U. S. Geological Survey
Fort Collins Science Center
2150 Centre Ave., Bldg. C
Fort Collins, CO  80526-8818

email:  ca...@usgs.gov 
tel:  970 226-9326


On Tue, Jan 12, 2016 at 8:16 AM, Bob O'Hara  wrote:

> On 12/01/16 10:54, Matt Perkins wrote:
>
>> Hi Drew and R-help,
>>
>> Many thanks for your email, and your explanations and suggestions have
>> been very helpful in aiding me to understand this problem. Should you, or
>> anyone else on the helplist have time, perhaps I may elaborate on my
>> problem with a little more detail.
>>
>> I appreciate the pragmatic suggestion to use a non-standardised model to
>> extract ‘real’ slope values that I can report, which is great to hear as I
>> had thought to do this, but wasn’t certain of its legitimacy, so extra
>> support in this direction gives me confidence. However, as I am actually
>> running a number of analyses this approach only works when AIC identifies a
>> clear single best model; in some of these analyses AIC finds good evidence
>> for multiple models in the top model set, such that I use model averaging
>> to produce averaged parameter estimates. Obviously with model averaged
>> parameters, it is not possible to run an alternate non-standardised model.
>> So I need to be able to take a model averaged slope parameter estimate from
>> the averaged model summary and back-transform it to a real slope value.
>>
> Oh well, that makes things much easier - you shouldn't use model averaged
> parameters. They're close to meaningless. :-) (see here, for example:
> http://onlinelibrary.wiley.com/doi/10.1890/14-1639.1/full).
>
> In your case, I don't think you need to worry at all about model
> selection: you are actually interested in the interaction, so you need it
> in the model.

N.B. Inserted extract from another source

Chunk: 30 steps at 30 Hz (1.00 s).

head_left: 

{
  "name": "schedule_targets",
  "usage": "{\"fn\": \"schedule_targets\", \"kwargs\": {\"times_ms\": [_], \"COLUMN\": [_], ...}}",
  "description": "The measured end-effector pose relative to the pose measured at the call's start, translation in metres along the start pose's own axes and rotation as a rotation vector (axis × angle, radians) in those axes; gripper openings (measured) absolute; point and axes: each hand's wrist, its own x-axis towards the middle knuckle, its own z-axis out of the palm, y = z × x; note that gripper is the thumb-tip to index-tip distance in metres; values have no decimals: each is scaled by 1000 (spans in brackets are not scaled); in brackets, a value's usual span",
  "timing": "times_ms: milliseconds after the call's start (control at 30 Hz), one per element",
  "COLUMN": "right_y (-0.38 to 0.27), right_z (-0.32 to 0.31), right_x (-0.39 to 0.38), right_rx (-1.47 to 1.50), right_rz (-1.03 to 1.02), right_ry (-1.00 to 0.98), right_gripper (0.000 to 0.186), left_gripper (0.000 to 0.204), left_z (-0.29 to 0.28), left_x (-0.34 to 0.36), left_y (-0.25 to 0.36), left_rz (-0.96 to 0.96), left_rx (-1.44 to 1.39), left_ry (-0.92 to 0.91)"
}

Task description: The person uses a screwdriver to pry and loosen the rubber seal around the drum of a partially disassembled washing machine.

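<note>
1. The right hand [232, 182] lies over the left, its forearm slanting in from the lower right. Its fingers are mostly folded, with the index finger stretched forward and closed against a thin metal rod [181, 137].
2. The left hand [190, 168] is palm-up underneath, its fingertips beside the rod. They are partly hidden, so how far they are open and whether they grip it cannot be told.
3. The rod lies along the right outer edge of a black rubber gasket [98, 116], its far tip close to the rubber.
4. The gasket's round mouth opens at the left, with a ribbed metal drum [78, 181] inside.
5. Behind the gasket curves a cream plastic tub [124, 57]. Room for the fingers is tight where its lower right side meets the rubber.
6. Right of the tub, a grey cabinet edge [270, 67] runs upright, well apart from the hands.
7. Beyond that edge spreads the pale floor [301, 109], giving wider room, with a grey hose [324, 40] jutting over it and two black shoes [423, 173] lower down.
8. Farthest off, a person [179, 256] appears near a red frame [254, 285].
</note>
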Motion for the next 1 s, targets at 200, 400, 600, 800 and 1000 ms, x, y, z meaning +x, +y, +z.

Beyond that, just follow Phil Dixon's advice.
>
> Bob
>
>
> The provided equation is useful:
>> z.time = (time – mean(time))/2*sd(time)
>> However, I’m still a little uncertain how best I should employ it, or how
>> I might relate it to a model averaged slope estimate.
>>
>> Here is a brief worked example of my confusion, (data at the bottom of
>> the page):
>>
>> My analysis
>> I would like to test if treatment (kept in air or ice) affects nitrogen
>> (N) within shrimps over time. I have repeated measures per shrimp (
>> unique.id) that I use as a random factor to account for non-independence
>> within an individual.
>>
>> My global model is a linear mixed model:
>> model1<-lmer( N ~ time* air.ice + (1|unique.id), data=shrimp, REML=FALSE)
>>
>> Standardisation:
>> So presumably, using the above equation I can standardise my “time”
>> variable to create a new standardised time variable for use in the analysis.
>> “time” is a continuous variable but with 5 different values (2, 30.5,
>> 58.5, 93, 120 hr) where the mean = 60.8 and SD  = 43.34 (time data below).
>> So for each value of time:
>> new standardized time value = (old time value – 60.8)/(2*43.34).
>>
>> This produces a new standardised time variable (also below).
>>
>> I’m not sure how air.ice (2 level factor air or ice) is being
>> standardised when I use the deafult R code with package "arm":
>> stdz.model1<-standardize(model1, standardize.y=FALSE).
>> I believe the default, which I use, leaves this binomial factor unscaled
>> (as a binomial is already scaled between 0 and 1?).
>>
>> Even if

Re: [R-sig-eco] AIC in R: back-transforming standardized model parameters (slopes)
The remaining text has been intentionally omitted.